EXERCISE GOAL:
Would you please retype, exactly, the lines of the listing below between the line with "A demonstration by" and the line with "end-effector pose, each", inclusive?

EXERCISE MATERIAL:
◇ ◇ ◇ ◇ ◇

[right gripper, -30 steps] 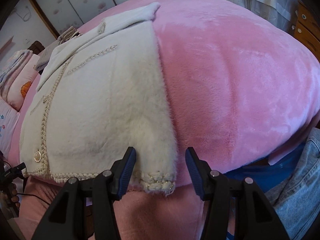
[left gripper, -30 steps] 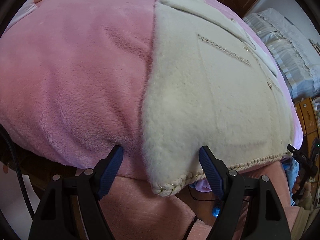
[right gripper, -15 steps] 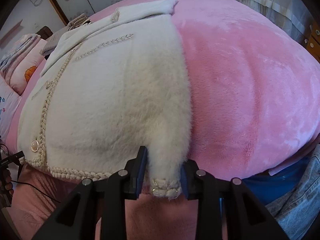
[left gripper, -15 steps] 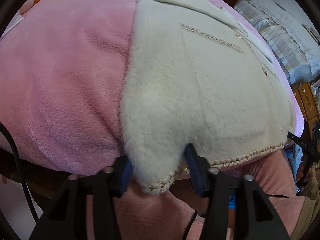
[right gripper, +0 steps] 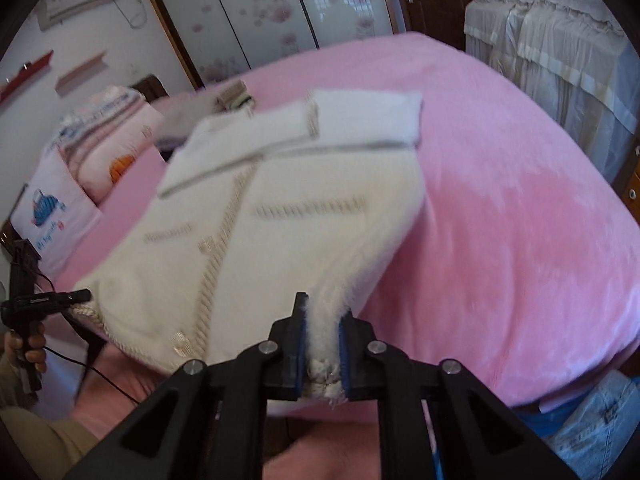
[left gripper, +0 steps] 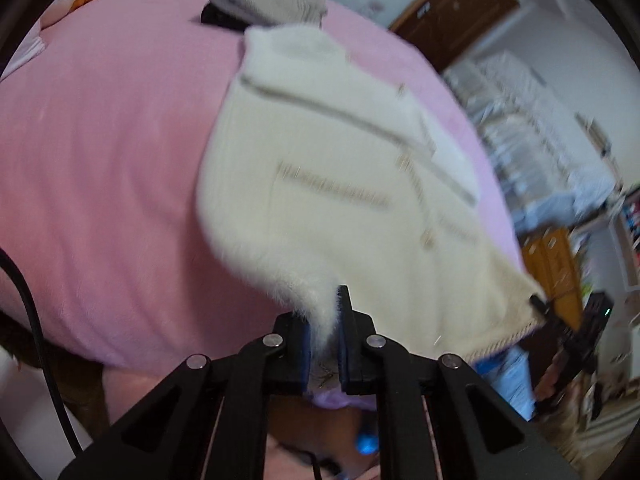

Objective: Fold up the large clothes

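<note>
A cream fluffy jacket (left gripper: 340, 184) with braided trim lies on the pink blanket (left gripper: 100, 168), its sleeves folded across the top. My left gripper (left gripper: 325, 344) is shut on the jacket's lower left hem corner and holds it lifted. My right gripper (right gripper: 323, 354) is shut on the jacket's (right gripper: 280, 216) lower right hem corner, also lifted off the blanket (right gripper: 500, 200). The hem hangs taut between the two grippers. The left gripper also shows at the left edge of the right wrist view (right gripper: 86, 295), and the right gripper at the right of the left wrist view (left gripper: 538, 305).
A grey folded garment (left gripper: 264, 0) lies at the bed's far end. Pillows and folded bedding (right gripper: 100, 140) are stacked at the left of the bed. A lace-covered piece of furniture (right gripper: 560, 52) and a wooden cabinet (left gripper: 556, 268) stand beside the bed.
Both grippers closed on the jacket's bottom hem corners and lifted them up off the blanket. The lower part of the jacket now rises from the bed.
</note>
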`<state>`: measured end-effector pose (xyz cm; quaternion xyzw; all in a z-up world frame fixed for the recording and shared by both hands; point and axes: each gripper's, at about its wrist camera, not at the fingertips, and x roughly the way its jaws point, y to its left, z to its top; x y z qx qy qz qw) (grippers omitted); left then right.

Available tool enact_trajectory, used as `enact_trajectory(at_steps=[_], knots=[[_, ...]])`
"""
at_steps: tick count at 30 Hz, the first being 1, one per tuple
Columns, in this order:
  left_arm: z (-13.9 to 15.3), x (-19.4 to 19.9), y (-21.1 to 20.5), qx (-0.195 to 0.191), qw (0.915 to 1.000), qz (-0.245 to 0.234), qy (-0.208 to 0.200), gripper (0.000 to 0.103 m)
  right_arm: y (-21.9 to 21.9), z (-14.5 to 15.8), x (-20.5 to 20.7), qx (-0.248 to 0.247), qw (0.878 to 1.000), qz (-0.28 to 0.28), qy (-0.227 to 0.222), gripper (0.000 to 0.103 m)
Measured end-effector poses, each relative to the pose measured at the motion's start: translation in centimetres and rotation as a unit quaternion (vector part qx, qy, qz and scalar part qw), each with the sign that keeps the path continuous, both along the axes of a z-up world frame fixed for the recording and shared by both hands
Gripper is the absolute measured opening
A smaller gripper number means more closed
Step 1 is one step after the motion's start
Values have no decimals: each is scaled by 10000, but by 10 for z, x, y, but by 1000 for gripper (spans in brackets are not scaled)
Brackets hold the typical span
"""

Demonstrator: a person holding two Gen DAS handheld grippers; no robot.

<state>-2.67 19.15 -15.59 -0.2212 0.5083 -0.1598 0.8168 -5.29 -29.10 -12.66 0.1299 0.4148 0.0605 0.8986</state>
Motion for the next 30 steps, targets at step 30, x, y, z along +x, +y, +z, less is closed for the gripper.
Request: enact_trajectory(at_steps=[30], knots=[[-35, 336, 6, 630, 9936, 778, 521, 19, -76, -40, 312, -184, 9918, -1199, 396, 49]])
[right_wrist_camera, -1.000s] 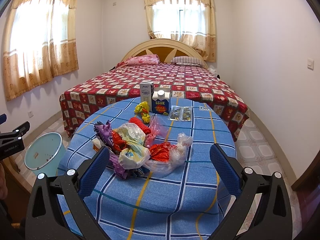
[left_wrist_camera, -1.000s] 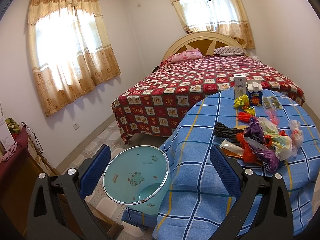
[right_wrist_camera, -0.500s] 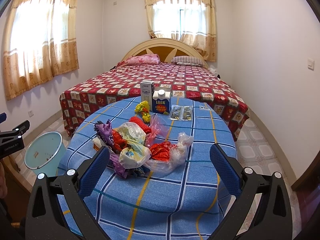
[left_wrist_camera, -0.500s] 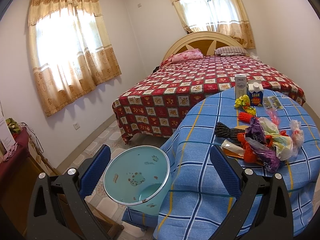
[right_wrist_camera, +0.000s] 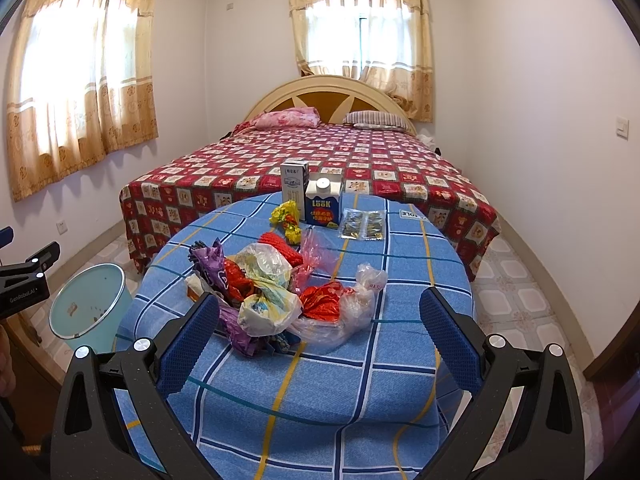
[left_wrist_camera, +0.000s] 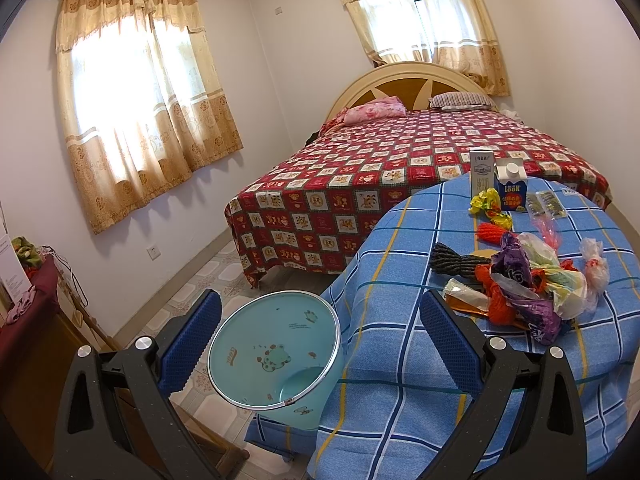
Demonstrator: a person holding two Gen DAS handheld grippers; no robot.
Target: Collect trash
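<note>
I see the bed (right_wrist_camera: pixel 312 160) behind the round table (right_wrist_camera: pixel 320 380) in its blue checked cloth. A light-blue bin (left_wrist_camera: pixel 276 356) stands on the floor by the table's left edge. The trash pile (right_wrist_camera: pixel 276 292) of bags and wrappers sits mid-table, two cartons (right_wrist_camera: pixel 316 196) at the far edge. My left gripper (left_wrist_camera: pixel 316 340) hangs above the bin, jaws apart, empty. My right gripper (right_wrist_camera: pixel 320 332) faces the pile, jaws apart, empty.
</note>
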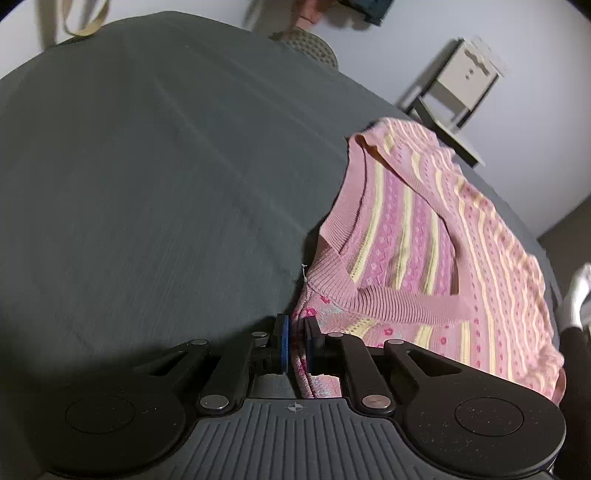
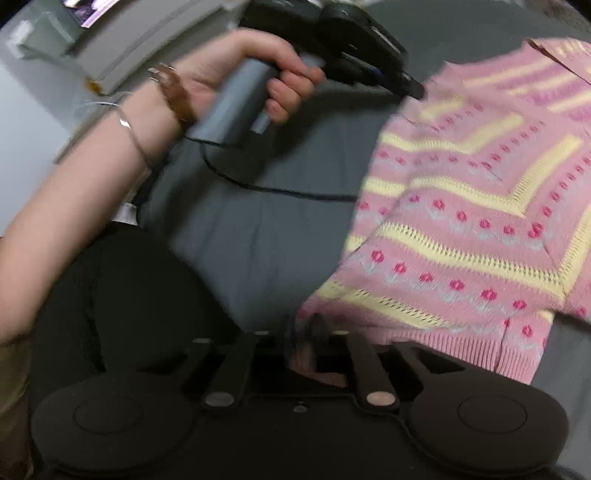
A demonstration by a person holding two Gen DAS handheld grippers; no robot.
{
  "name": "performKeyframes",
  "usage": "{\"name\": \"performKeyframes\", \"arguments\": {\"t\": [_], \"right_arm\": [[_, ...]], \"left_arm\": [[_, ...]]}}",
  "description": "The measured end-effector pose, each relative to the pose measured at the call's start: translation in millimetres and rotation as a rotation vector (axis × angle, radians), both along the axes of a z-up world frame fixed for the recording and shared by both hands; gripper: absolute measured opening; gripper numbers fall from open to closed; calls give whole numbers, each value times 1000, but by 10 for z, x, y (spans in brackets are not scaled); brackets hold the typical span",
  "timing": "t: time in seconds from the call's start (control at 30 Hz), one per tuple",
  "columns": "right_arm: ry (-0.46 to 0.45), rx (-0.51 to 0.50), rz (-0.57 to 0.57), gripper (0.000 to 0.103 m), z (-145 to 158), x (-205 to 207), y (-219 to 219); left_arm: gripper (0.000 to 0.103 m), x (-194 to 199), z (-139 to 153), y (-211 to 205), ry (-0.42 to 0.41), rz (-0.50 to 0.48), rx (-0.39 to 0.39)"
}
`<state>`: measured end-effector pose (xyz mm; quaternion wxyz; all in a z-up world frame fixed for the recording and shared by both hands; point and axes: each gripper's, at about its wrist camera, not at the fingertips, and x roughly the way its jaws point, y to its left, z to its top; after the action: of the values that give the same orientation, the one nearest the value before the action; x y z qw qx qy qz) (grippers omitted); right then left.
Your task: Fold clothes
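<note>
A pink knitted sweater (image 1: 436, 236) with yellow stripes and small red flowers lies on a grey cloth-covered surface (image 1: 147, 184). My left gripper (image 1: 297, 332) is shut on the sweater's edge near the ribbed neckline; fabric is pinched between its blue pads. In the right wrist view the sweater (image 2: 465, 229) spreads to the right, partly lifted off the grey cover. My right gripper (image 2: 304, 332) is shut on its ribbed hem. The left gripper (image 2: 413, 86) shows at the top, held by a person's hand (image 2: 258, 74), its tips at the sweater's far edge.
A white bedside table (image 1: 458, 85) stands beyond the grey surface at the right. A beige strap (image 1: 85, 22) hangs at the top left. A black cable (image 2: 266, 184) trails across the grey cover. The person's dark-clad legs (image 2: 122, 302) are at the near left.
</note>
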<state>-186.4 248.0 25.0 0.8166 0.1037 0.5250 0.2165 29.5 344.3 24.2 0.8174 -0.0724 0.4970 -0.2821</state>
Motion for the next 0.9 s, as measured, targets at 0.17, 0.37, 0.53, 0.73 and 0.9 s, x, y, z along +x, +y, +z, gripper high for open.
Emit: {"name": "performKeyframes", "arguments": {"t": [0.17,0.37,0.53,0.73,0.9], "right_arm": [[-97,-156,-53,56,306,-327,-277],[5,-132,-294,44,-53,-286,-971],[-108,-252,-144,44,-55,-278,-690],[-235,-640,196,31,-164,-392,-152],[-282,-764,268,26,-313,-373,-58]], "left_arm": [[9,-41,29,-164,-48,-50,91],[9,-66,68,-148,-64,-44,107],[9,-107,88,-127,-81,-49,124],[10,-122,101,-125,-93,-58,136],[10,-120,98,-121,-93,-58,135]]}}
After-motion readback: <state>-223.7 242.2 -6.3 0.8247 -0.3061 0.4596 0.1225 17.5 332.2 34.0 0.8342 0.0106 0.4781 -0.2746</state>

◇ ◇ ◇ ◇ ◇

EXERCISE RESPONSE:
A demonstration by a person holding two Gen DAS handheld grippers; no robot.
{
  "name": "performKeyframes",
  "usage": "{\"name\": \"performKeyframes\", \"arguments\": {\"t\": [_], \"right_arm\": [[_, ...]], \"left_arm\": [[_, ...]]}}",
  "description": "The measured end-effector pose, each relative to the pose measured at the call's start: translation in millimetres and rotation as a rotation vector (axis × angle, radians), both along the axes of a z-up world frame fixed for the recording and shared by both hands; gripper: absolute measured opening; gripper numbers fall from open to closed; calls give whole numbers, each value times 1000, but by 10 for z, x, y (spans in brackets are not scaled); brackets hold the typical span",

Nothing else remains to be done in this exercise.